DATA EXTRACT Block Start
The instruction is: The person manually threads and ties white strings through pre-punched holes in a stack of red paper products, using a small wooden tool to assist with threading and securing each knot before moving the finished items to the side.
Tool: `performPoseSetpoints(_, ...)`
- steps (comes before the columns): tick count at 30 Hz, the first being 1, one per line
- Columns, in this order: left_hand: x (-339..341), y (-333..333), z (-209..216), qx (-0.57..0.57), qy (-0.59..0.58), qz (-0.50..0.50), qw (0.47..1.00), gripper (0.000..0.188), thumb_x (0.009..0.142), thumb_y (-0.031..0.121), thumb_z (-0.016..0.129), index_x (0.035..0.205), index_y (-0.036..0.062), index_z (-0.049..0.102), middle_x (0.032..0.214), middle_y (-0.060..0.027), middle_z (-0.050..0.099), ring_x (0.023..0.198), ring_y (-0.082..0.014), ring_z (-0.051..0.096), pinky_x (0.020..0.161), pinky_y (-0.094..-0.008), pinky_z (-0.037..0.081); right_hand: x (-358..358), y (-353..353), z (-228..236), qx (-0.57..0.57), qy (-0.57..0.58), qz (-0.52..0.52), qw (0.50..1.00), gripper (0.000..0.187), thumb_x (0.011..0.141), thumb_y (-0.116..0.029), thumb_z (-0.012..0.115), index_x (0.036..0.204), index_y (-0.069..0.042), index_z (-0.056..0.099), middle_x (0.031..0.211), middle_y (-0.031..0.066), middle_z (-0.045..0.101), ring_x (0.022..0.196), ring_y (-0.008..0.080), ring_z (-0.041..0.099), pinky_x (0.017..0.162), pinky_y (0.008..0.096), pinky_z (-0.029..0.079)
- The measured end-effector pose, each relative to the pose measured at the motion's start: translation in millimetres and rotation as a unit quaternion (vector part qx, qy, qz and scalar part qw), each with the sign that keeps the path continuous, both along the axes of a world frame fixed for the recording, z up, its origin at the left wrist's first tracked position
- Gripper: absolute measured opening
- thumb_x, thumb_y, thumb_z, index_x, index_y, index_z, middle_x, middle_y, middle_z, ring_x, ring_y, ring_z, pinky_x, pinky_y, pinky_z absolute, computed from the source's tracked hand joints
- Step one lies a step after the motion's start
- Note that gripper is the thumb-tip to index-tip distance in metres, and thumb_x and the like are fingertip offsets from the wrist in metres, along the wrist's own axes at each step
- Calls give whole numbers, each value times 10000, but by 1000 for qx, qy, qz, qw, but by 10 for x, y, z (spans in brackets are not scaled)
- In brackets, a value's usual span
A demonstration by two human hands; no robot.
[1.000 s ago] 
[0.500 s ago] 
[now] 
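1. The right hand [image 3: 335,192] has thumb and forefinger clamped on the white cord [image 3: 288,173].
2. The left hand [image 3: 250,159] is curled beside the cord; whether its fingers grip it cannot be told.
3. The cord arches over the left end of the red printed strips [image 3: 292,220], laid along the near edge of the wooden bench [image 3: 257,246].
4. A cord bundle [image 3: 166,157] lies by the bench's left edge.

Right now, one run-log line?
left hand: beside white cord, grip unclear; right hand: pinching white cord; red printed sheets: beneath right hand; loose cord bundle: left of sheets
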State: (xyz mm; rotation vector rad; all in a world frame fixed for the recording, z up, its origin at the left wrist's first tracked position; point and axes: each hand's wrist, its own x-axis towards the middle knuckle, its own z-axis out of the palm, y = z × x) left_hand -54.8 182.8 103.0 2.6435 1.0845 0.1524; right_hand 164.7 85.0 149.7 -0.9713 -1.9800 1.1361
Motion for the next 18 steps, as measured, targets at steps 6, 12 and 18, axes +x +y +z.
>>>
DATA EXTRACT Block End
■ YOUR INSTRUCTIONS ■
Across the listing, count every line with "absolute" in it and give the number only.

■ OUTPUT ■
2